We are not getting a free lunch, as the administration is funding its coronavirus vaccination program largely through loans from multilateral lenders.
The national government budgeted some P82.5 billion for COVID-19 vaccines in 2021, of which P70 billion will come from loans and additional revenues, or unprogrammed funds.
As of the first quarter of this year, the government of the Philippines has secured $1.2 billion or around P58.5 billion for vaccines. There’s $500 million from the World Bank, $400 million from the Asian Development Bank (ADB), and $300 million from the Asian Infrastructure Investment Bank (AIIB).
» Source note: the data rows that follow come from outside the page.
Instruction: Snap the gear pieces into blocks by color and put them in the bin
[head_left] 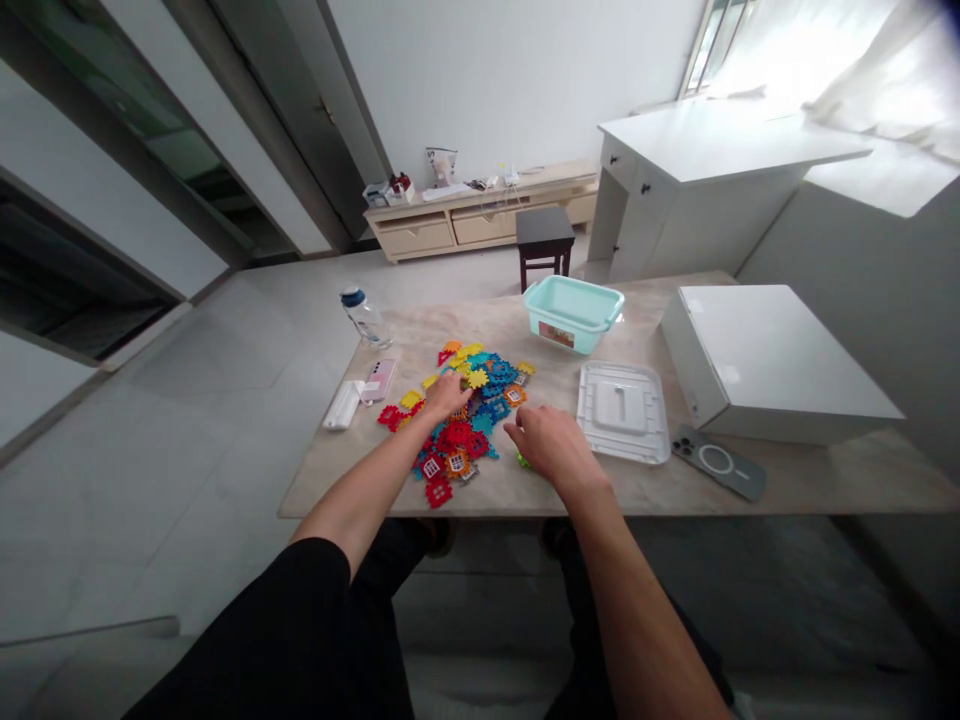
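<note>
Altogether, one heap of flat, notch-edged plastic tiles in red, blue, yellow, orange and turquoise [465, 432] lies on the pale marbled table [337, 490], left of centre; the tiles overlap too much for a full count, though at least three show white lattice windows. Around it stand or lie one mint-green rectangular plastic tub [589, 340], one whitish rectangular plastic lid [622, 410], one large white box [757, 345], two phones, namely a grey one with a pale ring [718, 463] and a pink one [379, 380], one slim white object [344, 405] and one clear bottle with a blue cap [366, 320].

The left hand [448, 393] reaches over the heap, fingers partly bent, its fingertips at a yellow gear-edged tile [478, 379]; whether they grip it, I cannot tell. The right hand [547, 440] is just right of the heap, fingers curled inward and a small bright-green piece [523, 461] beside it; whether anything is inside the curl is hidden.

The lowest red tile lies near the table's front edge. The slim white object lies close to the left edge. Marbled surface shows between the heap and the tub, and between the right hand and the lid.
</note>
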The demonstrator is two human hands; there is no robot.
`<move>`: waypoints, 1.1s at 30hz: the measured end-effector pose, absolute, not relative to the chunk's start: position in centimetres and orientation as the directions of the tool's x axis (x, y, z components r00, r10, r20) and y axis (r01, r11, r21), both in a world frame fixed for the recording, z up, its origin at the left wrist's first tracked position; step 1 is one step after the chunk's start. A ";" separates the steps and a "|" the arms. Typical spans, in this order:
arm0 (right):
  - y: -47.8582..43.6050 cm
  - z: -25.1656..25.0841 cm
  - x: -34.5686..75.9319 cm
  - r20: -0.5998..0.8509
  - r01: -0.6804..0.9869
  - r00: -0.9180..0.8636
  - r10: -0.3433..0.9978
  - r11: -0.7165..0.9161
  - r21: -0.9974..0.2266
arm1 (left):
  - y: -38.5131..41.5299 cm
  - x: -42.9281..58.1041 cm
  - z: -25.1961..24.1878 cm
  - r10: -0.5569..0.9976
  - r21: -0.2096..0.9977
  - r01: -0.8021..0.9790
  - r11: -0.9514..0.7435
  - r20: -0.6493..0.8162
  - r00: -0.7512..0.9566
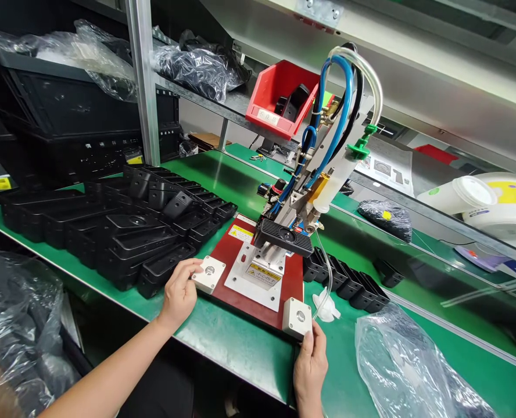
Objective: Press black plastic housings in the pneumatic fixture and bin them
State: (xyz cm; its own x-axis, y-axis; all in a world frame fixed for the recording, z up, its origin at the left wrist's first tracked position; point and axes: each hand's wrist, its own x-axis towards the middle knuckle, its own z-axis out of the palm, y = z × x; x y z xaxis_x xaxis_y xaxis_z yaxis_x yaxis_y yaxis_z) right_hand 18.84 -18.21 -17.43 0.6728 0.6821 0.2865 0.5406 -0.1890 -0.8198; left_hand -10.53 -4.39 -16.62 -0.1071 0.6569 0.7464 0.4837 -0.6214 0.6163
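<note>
A small press-like machine stands on a dark red base plate [227,252] at the bench's front edge. A black plastic part [284,237] lies on its fixture under a head with blue hoses [340,98]. My left hand [178,293] rests with curled fingers against the white button box [209,274] at the plate's left corner. My right hand [310,363] touches the white button box [297,317] at the right corner, fingers together along its side. Neither hand holds a loose object.
Stacks of black plastic housings [122,232] fill the bench left of the machine, and a row of black parts [349,281] lies to its right. Clear plastic bags [410,371] sit at front right and front left. A red bin [279,96] sits on the shelf behind.
</note>
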 end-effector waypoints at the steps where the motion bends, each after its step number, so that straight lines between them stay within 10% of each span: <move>1: -18.2 -17.4 18.8 0.287 0.541 0.673 0.682 -0.189 -0.820 | -4.4 -10.5 -16.6 0.657 0.617 0.484 -0.621 0.746 -0.109; 33: -18.1 -17.3 18.9 0.307 0.558 0.679 0.667 -0.197 -0.806 | -4.5 -10.4 -16.3 0.658 0.622 0.480 -0.619 0.744 -0.116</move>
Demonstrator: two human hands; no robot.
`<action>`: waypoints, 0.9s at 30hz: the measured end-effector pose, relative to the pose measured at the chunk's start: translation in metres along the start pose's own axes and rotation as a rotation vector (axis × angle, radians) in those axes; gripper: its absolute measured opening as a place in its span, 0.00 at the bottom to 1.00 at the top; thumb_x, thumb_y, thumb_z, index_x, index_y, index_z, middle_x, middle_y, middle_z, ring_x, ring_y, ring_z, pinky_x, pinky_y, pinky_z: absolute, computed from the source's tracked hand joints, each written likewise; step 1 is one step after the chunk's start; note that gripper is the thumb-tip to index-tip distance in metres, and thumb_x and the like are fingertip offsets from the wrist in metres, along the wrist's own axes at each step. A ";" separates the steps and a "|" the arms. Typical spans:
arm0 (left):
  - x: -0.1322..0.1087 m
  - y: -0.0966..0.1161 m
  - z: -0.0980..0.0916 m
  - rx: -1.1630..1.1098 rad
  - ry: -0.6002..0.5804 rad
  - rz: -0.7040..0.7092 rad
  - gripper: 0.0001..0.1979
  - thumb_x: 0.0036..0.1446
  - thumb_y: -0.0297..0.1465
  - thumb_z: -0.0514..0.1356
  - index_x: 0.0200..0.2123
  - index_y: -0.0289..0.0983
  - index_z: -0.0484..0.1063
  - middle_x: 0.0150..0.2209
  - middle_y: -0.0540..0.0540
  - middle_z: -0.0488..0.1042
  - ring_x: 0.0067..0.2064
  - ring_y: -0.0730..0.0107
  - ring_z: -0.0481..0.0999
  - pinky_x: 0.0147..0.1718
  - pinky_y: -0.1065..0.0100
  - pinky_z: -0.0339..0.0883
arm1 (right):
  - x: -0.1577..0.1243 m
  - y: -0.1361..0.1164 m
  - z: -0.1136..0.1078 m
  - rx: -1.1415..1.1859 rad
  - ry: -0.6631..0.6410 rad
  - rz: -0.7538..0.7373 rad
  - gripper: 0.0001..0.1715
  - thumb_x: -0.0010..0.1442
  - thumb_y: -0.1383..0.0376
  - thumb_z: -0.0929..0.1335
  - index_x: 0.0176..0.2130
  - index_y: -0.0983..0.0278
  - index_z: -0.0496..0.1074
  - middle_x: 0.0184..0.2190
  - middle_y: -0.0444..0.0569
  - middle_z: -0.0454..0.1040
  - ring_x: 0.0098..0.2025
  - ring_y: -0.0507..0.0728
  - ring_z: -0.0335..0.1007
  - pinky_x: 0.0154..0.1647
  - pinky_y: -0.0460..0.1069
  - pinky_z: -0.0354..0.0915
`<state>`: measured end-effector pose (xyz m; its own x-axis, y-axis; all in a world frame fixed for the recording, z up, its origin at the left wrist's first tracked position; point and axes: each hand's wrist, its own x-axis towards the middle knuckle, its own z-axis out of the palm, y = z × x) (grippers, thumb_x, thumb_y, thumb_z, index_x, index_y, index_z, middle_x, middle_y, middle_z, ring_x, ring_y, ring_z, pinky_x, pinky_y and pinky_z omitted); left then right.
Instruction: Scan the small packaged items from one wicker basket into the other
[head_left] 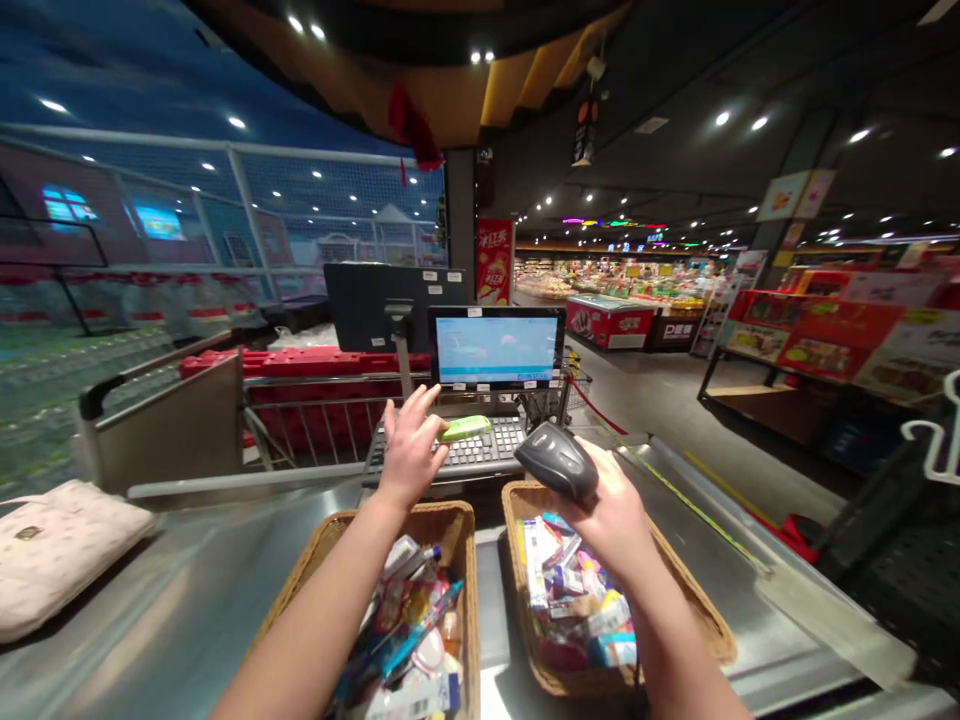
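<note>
My left hand [411, 450] is raised with its fingers spread just above the left end of a black keyboard [480, 452]. A green oblong object [466, 428] lies on the keys next to my fingertips. My right hand [611, 495] grips a black handheld barcode scanner [556, 460] above a wicker basket [532, 510] of small packaged goods. A second wicker basket [450, 524], also full of packaged items, sits below my left forearm.
A steel checkout counter [180, 600] holds a pale quilted pouch [64, 555] at the left. A lit monitor [496, 347] stands behind the keyboard, with a stack of red carts [322, 400] to its left. Store aisles, a freezer chest [609, 322] and red-boxed displays [817, 335] lie beyond.
</note>
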<state>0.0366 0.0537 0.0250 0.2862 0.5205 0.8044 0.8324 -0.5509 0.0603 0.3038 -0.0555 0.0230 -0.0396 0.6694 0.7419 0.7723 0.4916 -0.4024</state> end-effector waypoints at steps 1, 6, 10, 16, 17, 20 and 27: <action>0.000 -0.005 -0.003 0.011 0.010 -0.009 0.04 0.51 0.27 0.59 0.33 0.40 0.70 0.64 0.40 0.62 0.67 0.52 0.55 0.65 0.39 0.37 | 0.003 -0.005 0.004 0.009 0.000 -0.003 0.19 0.54 0.62 0.67 0.46 0.62 0.73 0.49 0.56 0.75 0.57 0.67 0.66 0.58 0.64 0.62; -0.005 -0.021 -0.016 0.043 0.018 -0.050 0.05 0.50 0.26 0.59 0.32 0.40 0.69 0.65 0.42 0.60 0.68 0.52 0.55 0.65 0.40 0.36 | 0.009 -0.023 0.025 0.040 -0.025 -0.031 0.17 0.54 0.63 0.67 0.44 0.62 0.74 0.49 0.56 0.75 0.57 0.68 0.66 0.58 0.64 0.61; -0.010 -0.027 -0.023 0.044 -0.004 -0.061 0.05 0.50 0.26 0.58 0.33 0.40 0.69 0.66 0.42 0.59 0.68 0.53 0.53 0.65 0.40 0.35 | 0.007 -0.034 0.034 0.046 -0.086 -0.043 0.17 0.53 0.65 0.67 0.44 0.61 0.75 0.48 0.54 0.76 0.57 0.68 0.66 0.59 0.64 0.60; -0.018 -0.032 -0.025 0.044 -0.016 -0.057 0.05 0.51 0.25 0.57 0.33 0.40 0.69 0.66 0.42 0.60 0.68 0.55 0.53 0.66 0.41 0.34 | 0.000 -0.043 0.040 0.066 -0.139 -0.023 0.19 0.52 0.66 0.67 0.45 0.61 0.75 0.48 0.54 0.76 0.58 0.69 0.65 0.59 0.64 0.61; -0.019 -0.032 -0.025 0.045 -0.017 -0.058 0.05 0.51 0.25 0.58 0.33 0.40 0.69 0.66 0.42 0.60 0.68 0.55 0.54 0.66 0.41 0.34 | -0.001 -0.043 0.041 0.068 -0.142 -0.026 0.19 0.52 0.66 0.67 0.46 0.61 0.75 0.48 0.54 0.76 0.58 0.69 0.65 0.59 0.64 0.61; -0.021 -0.034 -0.025 0.043 -0.019 -0.057 0.06 0.51 0.25 0.58 0.33 0.40 0.69 0.66 0.42 0.59 0.68 0.55 0.54 0.66 0.41 0.34 | -0.002 -0.045 0.041 0.053 -0.154 -0.033 0.20 0.52 0.67 0.67 0.46 0.61 0.75 0.48 0.54 0.76 0.59 0.69 0.65 0.60 0.64 0.59; -0.024 -0.033 -0.028 0.036 -0.015 -0.067 0.06 0.51 0.25 0.57 0.33 0.40 0.68 0.66 0.43 0.60 0.68 0.56 0.54 0.66 0.41 0.34 | -0.006 -0.051 0.039 0.030 -0.195 -0.010 0.18 0.52 0.65 0.67 0.45 0.61 0.76 0.50 0.55 0.75 0.59 0.69 0.64 0.62 0.67 0.54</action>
<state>-0.0112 0.0416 0.0204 0.2358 0.5653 0.7905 0.8666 -0.4905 0.0923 0.2403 -0.0629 0.0178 -0.1715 0.7583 0.6290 0.7519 0.5133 -0.4138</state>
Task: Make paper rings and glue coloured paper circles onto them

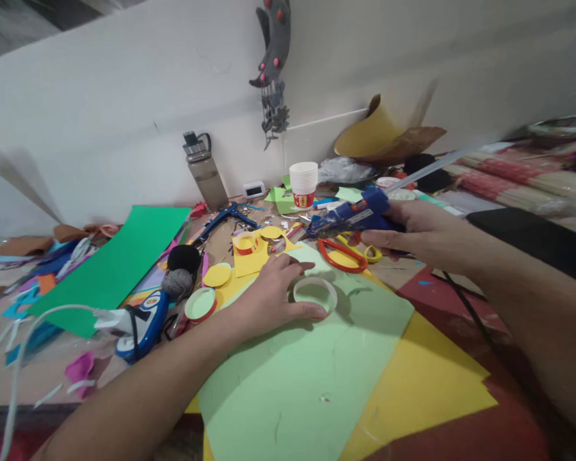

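My left hand (281,291) has its thumb and fingers round the near and far sides of a white paper ring (333,301), which stands on a pale green sheet (317,365). In my right hand (413,230) is a blue hot glue gun (355,214), raised over the far right of the sheet with its nozzle pointing left. A long clear glue stick (427,169) sticks out of its back. Below the gun lie orange-handled scissors (340,256). Left of my left hand sit a red-rimmed paper ring (200,305) and a yellow disc (217,274).
Stacked paper cups (304,182) and a grey water bottle (205,173) stand near the wall. A second blue glue gun (225,218) lies behind. At left are a green sheet (120,262) and a blue-white power strip (146,323) with a white cable. Yellow sheets (422,378) stick out underneath.
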`<state>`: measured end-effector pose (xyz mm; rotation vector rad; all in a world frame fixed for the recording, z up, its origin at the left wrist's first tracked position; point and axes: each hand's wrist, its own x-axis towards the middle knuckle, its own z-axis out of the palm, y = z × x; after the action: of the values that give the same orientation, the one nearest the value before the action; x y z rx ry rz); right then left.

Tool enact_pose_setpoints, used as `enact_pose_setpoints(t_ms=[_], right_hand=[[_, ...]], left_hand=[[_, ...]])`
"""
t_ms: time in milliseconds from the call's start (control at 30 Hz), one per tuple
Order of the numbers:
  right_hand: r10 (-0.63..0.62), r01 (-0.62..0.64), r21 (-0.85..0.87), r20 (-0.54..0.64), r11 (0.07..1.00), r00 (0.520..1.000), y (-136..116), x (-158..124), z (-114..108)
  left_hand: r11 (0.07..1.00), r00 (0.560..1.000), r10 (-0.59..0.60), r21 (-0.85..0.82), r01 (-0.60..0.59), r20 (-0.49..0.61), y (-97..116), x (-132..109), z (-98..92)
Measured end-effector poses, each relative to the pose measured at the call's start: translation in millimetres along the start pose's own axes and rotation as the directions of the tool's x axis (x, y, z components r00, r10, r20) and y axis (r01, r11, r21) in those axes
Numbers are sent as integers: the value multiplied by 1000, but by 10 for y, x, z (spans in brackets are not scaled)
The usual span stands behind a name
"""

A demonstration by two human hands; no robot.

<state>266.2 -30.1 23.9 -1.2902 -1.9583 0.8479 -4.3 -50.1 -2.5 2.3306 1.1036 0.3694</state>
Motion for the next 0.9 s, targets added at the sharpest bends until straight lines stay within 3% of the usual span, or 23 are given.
enact_pose_setpoints(t_ms=[133,333,533,767,900], right_hand=[[-2,2,38,-11,999,1000,7,-1,3],[12,-13,-43,-10,999,1000,38,-3,-6],[27,-26,26,-20,999,999,27,1,22],[65,-57,136,-54,989,996,26,18,46],[70,-32,268,-134,963,988,1,32,45]], left_hand=[[998,998,60,23,-60,-4,-8,-9,45],[997,998,66,27,-66,-6,-3,-9,41],[991,989,134,14,-135,56,2,-15,-12],[985,999,-38,-166,40,13,-100,25,-174],[974,992,-91,-217,69,-92,-147,40,-206]])
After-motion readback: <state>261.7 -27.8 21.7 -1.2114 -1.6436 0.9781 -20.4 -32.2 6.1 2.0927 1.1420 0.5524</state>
But wait. There’s more. The Duterte government has also secured from the World Bank other loans related to COVID-19 response. A $1.5 billion loan for the government’s wage subsidy and social protection programs and another $200-million, both in April 2020, to help finance emergency cash transfers to poor households; $100 million for personal protective equipment, medicine, and devices such as mechanical ventilators, cardiac monitors, and COVID-19 test kits; $600 million for the Pantawid Pamilyang Pilipino Program or 4Ps and to cushion the pandemic’s impact on poor households; and $500 million to boost the Philippines’ pandemic response and to support programs to improve disaster response and rehabilitation.
Add them all up and what do you get? Trillions of pesos in debt that you—taxpayers—will have to cough up from your own pockets in the years to come. Think about it.